12 Rules for Life: An Antidote to Chaos is a 2018 self-help book by Canadian clinical psychologist and psychology professor Jordan Peterson. It provides life advice through essays in abstract ethical principles, psychology, mythology, religion, and personal anecdotes. Critics have praised the book’s advice and its atypical style, though Peterson’s writing style has been criticized by some, and his perspective on God received mixed reception.
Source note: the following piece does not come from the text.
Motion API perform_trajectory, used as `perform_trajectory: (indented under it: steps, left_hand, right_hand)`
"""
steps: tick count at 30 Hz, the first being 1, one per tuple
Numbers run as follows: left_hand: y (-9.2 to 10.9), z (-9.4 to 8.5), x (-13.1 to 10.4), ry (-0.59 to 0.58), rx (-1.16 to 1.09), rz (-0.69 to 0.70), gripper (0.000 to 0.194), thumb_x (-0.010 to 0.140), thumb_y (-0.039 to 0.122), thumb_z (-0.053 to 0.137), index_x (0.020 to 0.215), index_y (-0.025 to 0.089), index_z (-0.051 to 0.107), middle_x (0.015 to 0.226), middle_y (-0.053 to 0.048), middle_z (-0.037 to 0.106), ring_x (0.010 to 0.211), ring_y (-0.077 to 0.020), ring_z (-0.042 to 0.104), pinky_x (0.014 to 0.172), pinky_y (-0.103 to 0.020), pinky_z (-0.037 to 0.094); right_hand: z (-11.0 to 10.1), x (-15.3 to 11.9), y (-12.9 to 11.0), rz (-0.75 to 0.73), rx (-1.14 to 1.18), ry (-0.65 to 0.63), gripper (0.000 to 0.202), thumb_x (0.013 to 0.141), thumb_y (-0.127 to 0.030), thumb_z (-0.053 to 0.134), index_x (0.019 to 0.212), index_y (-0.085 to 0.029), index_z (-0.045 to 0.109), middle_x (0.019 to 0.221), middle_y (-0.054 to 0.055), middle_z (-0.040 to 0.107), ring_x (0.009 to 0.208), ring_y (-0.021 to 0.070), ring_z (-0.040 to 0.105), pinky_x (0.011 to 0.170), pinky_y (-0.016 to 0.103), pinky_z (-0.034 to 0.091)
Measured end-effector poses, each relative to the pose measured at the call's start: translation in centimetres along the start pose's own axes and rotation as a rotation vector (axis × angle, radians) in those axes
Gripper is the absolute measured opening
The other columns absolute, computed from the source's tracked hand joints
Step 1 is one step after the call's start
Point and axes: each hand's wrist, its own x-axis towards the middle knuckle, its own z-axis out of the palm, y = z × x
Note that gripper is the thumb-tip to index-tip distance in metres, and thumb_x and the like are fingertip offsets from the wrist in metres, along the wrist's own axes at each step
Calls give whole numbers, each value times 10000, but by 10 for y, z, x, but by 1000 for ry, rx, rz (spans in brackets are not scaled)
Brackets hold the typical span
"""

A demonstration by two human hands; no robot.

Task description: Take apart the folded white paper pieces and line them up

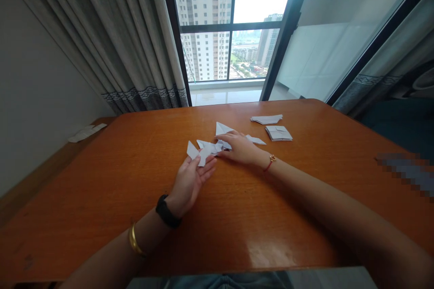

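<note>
My left hand [190,183] holds a folded white paper piece [204,155] between thumb and fingers, just above the table. Its other fingers stretch out below the paper, palm turned up. My right hand [239,148] lies palm down over other folded papers, thumb and fingers apart around a small folded paper [224,144]. Whether it grips that paper lightly is hard to see. Right behind its fingers stands a pointed white paper fold [223,128]. A flat pointed paper [257,140] sticks out beyond the knuckles, partly hidden by the hand.
The brown wooden table [118,198] spreads under both hands. At its far right lie a long folded paper [267,119] and a squarish folded paper stack [278,133]. More white paper [87,133] rests on a ledge at left. A blurred patch [407,169] covers something at the right edge.
</note>
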Motion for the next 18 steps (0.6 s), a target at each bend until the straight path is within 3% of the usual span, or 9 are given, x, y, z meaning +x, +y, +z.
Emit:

About 12 Rules for Life in brief

It’s a warning to me. The book advances the idea that people are born with the instinct for ethics and meaning, and should take responsibility to search for meaning above their own interests. Such thinking is reflected both in contemporary stories such as Pinocchio, The Lion King, and Harry Potter, and in ancient stories from the Bible. To stand up straight with your shoulders back is to make self-sacrifice, because the individual must rise above victimization and rejection of immediate gratification, of natural and perverse desires alike. It also outlines a practical way to deal with hardship: to shorten one’s temporal scope of responsibility. The book is written in a more accessible style than his previous academic book, Maps of Meaning: The Architecture of Belief. Peterson’s interest in writing the book grew out of a personal hobby of answering questions posted on Quora; one such question being \”What are the most valuable things everyone should know?\”, to which his answer comprised 42 rules. The first chapter is a meditation on how to maintain a watchful eye on, and cherish, life’s small redeemable qualities. It’s not something to aim at – because it’s not an aim. And if happiness is the purpose of life, what happens when you’re unhappy? Then you’re a failure. In the last chapter, Peterson describes his personal struggle after discovering that he had a daughter,ikhaila, with a rarebone disease. In this chapter he describes how to cope with his daughter’s rare disease.